After a bombing silence resumes, sparrows chirp again. In the aftermath of somebody's death the ordinary and the extraordinary coexist, your despairing self can't fail to notice the sound of the dust cart collecting the garbage down and out.
Gracefully the woman blinds the sunlight in her eyes with her right hand. The traffic in the roundabout is intense, jamming at times, its steady rumble annoying. She's tired of waiting, she has just been waiting for too long. Feeling disappointed she heads her steps for the underground. Her time is so precious she hates to waste it purposelessly. She takes loads and loads of undeserved responsability, commitment, integrity, excellence, on her shoulders. She is no unprincipled person. There was a good reason for the meeting, she knows, yet as time her expectations are fading away.
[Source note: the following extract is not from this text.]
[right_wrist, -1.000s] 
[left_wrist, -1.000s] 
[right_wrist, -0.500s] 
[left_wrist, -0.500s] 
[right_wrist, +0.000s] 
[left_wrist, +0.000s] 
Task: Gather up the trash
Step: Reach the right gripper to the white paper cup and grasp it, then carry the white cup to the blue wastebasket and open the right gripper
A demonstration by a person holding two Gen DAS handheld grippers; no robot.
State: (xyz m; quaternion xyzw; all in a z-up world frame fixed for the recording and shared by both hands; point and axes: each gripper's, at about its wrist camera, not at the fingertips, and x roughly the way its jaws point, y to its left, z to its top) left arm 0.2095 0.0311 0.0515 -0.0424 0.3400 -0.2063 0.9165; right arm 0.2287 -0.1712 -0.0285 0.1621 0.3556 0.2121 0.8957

No, hope does not spring eternal.
The train comes with a shrieking sound and a precursor wind which pulls and drags the litter left lying in the platform. She boards in and finds no place to sit. She swears to herself. The glance of anonymous commuters meets hers. She likes being looked at, it strengths her already strong confidence. Timid waves of hunger in her stomach remind her she has just skipped lunch to meet him. Her disappointment grows. You didn't show up, you fool. He better has a convincing alibi. He was well aware of the importance of the meeting, what with his elaborate words for a turn of events.
When she gets off the train she sees a little boy crying amidst the frenzy of a hasty crowd which floods the platform and the entire station. That's something she can't stand, little kids crying. It always makes her feel real sad, instinctively, effortlessly. She does nothing, unable to react. She just stands where she is, staring at the boy's face, filled with tears, while his mother drags him by his arm towards the exit door, carelessly.
A cloudless sky greets her in the street. She walks the last few quarters home, stopping at a grocery store to buy a few apples. Someone calls out her name when she's about to get home. It's not him, just a recent acquaintance from the gym. She has to climb the stairs to the fifth floor, the lift stopped working last weekend. The cell phone rings when she's looking for the key, biting a mouthful worth of red delicious. His call stops before she can answer. Much too late to call me don't you think. She doesn't call back, she can sense the implicit failure carried in his undelivered words. Instead, she undresses herself, brushes her teeth, and takes a long relaxing bath.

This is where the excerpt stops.